REQUIREMENT: What lines below mention the word "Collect"? Copy each one.

((

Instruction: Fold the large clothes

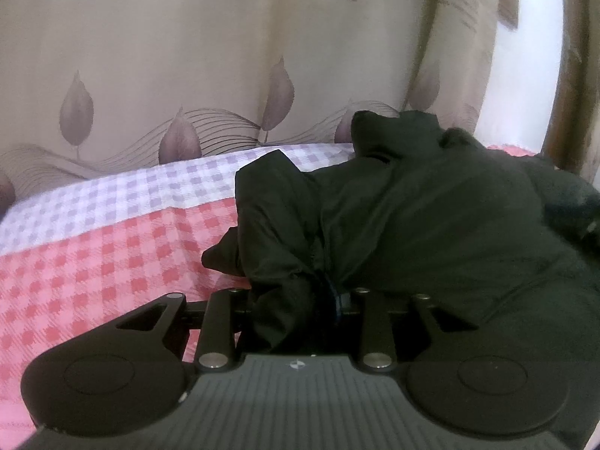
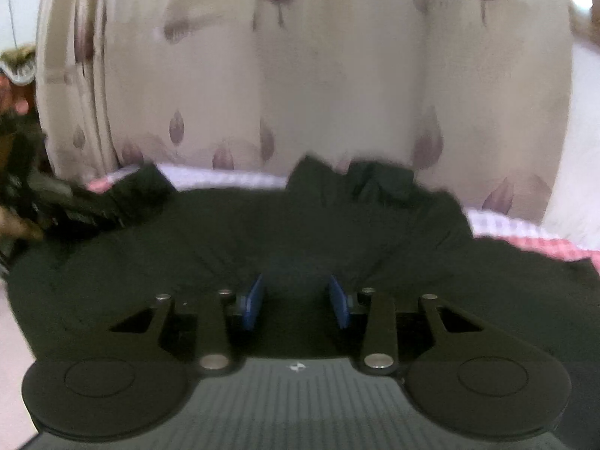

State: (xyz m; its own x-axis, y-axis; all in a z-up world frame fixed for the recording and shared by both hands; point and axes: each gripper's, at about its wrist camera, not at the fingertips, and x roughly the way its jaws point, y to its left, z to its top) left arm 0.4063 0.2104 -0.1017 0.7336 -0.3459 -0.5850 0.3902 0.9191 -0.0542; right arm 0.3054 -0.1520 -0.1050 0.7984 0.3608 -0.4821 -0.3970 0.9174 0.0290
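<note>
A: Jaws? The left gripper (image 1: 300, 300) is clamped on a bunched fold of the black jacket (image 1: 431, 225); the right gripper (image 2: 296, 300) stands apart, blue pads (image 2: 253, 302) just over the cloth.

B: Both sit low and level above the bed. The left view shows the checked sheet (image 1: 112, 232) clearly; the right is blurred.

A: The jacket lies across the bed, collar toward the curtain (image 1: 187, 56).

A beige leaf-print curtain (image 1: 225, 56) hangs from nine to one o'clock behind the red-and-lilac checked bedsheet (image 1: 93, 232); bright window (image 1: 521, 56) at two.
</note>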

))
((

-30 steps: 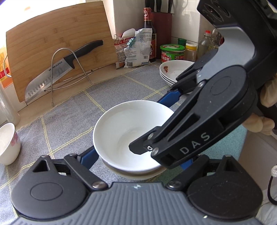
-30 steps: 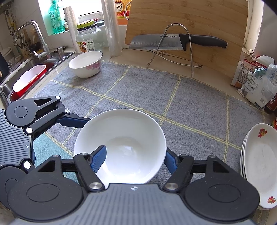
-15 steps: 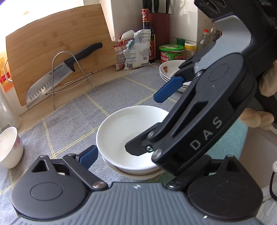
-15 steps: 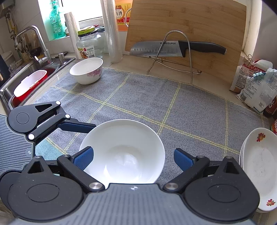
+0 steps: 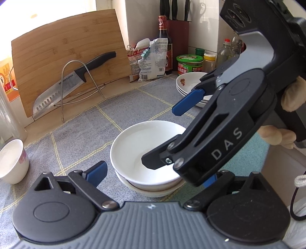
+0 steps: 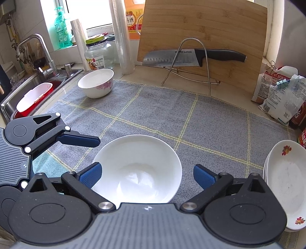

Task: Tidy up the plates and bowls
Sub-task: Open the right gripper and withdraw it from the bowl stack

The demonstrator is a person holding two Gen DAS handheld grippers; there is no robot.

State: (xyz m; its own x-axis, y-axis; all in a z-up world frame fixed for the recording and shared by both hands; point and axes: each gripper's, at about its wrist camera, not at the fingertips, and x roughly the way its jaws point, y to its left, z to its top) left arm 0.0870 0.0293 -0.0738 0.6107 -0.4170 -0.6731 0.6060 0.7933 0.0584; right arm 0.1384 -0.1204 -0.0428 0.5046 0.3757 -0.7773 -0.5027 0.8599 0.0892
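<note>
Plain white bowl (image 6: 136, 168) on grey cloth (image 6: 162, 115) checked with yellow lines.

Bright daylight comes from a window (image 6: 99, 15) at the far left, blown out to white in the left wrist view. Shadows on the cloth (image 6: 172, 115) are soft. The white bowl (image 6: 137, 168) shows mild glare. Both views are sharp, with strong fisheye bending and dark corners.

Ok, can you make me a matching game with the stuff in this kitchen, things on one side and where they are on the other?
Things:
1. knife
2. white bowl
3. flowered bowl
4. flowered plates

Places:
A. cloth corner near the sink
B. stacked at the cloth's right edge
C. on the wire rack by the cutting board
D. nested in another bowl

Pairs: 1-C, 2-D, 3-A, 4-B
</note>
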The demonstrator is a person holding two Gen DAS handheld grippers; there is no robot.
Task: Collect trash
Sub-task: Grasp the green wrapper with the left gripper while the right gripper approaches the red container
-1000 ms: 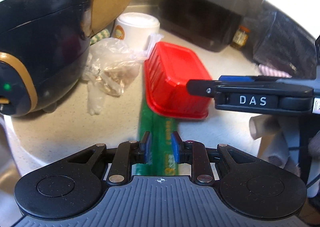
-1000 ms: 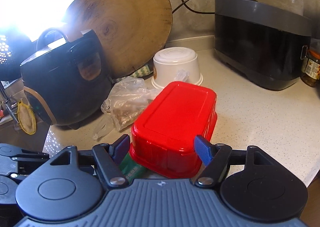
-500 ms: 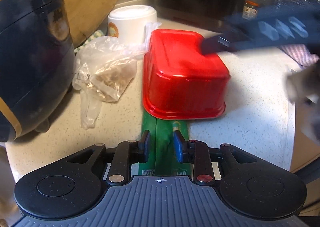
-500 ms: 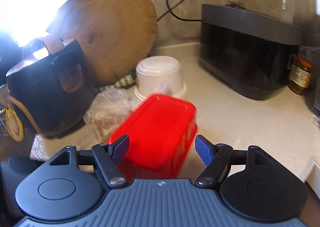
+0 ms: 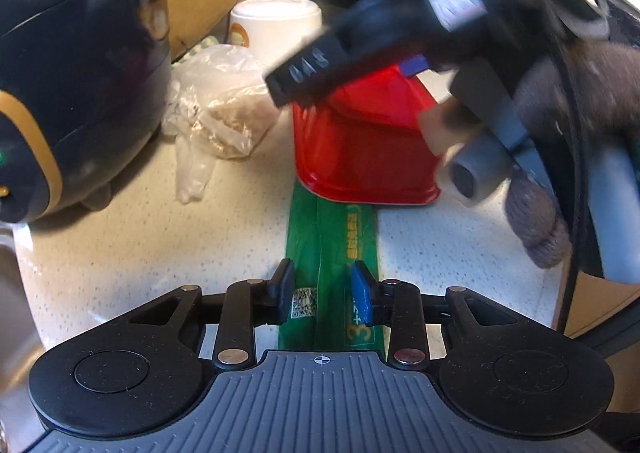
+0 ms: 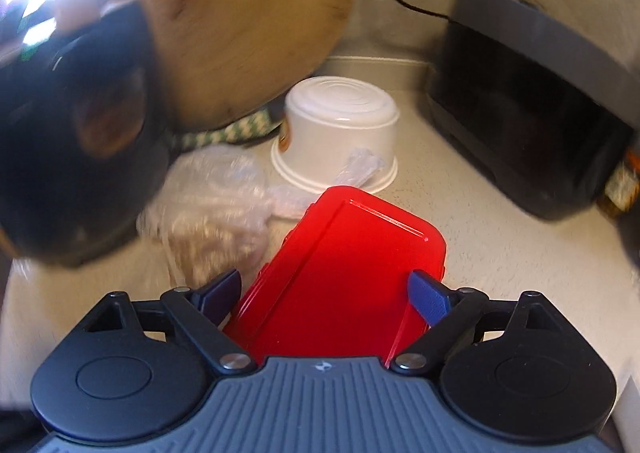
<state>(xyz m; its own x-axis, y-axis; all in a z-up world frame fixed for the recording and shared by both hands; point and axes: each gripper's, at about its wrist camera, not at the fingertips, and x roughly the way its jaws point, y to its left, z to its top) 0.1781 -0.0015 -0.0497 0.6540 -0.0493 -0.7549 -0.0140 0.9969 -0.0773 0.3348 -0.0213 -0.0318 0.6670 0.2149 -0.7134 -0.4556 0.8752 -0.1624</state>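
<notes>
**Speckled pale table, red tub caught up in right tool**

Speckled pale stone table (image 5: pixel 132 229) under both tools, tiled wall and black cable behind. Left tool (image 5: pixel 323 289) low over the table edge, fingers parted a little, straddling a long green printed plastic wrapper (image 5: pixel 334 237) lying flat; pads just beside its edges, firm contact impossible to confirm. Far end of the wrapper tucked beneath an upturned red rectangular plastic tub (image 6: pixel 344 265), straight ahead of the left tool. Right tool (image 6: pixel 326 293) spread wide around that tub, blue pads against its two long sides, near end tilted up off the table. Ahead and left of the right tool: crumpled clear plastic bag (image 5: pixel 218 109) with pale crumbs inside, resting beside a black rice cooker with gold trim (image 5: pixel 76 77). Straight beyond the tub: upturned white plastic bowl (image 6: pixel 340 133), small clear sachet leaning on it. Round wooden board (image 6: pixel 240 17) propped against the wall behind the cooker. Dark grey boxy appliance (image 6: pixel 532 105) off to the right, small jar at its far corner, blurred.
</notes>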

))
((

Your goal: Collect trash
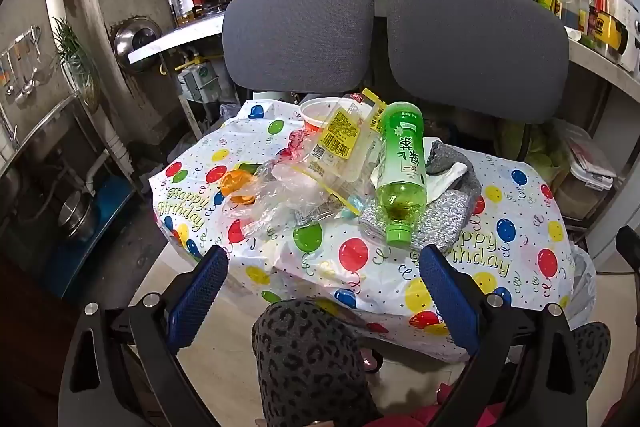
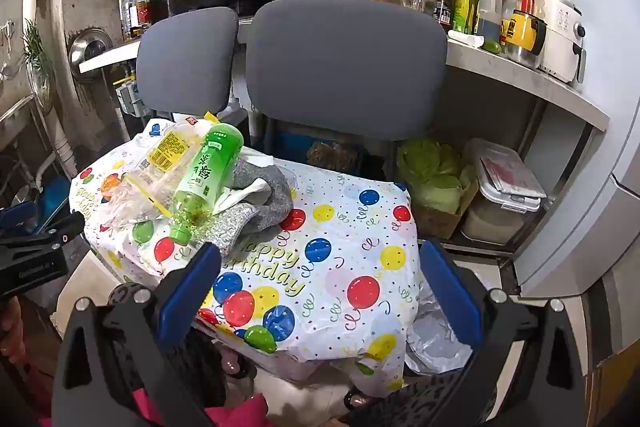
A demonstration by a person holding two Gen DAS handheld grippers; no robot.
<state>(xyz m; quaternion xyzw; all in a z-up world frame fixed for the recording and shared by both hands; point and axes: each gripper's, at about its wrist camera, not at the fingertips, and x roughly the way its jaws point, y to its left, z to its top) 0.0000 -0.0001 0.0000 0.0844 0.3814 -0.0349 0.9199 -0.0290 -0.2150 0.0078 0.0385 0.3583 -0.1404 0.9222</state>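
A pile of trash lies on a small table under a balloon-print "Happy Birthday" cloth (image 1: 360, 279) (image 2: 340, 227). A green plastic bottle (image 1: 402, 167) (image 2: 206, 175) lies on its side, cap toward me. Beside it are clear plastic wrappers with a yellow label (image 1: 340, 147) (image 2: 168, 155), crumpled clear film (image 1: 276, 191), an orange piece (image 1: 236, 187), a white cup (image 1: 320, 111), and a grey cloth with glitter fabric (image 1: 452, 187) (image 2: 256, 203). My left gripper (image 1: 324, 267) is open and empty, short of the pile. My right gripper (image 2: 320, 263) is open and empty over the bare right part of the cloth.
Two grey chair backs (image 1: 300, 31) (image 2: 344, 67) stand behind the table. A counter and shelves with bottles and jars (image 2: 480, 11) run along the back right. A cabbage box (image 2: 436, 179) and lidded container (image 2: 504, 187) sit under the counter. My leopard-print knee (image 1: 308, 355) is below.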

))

TASK SOLUTION:
Task: Collect trash
Your goal: Collect trash

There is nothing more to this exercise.